Provided material.

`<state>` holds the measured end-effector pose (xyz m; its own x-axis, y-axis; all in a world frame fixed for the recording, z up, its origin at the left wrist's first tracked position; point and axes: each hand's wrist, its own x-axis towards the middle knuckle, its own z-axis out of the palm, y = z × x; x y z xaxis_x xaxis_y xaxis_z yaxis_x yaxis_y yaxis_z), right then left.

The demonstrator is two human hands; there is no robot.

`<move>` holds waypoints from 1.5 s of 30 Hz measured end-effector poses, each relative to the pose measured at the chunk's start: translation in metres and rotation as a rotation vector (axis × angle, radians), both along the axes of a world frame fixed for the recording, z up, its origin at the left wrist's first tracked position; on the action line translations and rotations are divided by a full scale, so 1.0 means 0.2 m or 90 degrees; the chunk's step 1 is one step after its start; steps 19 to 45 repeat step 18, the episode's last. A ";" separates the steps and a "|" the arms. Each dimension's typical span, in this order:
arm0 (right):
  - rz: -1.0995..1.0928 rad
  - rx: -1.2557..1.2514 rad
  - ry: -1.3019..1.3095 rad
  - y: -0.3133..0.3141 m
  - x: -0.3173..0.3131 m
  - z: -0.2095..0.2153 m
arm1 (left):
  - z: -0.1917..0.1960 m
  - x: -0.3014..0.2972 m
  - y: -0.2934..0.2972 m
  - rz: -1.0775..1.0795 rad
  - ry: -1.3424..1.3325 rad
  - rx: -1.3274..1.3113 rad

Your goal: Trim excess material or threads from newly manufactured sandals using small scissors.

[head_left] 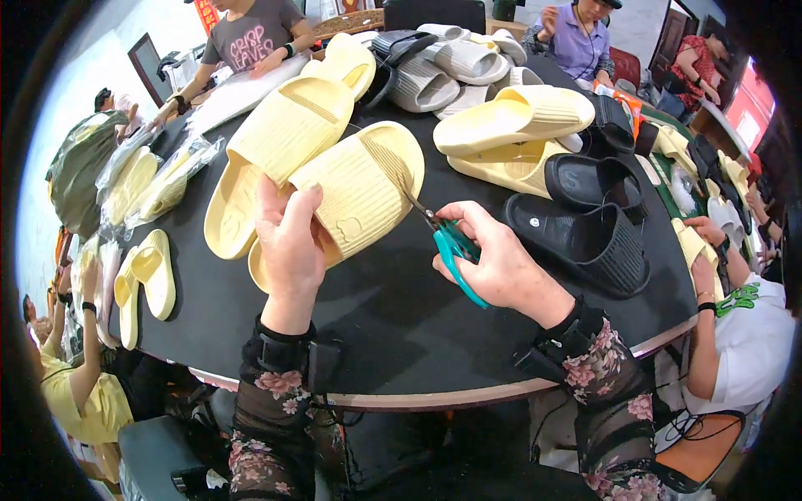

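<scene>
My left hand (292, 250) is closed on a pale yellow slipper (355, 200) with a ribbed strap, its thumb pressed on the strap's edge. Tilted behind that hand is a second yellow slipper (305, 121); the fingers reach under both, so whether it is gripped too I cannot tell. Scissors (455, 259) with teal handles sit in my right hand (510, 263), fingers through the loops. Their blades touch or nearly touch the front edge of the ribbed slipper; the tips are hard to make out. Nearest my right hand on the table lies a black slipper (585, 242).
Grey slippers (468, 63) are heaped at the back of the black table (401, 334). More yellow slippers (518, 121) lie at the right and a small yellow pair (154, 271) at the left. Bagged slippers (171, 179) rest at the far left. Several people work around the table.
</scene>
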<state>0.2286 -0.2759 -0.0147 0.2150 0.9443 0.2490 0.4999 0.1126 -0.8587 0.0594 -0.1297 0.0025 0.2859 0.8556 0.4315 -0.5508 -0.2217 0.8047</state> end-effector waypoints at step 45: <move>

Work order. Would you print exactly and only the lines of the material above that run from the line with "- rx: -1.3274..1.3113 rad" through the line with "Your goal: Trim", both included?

Exercise answer.
  - rx: -1.3274..1.3113 rad

Your goal: Trim excess material or threads from newly manufactured sandals using small scissors.

Nothing remains to be added to this answer.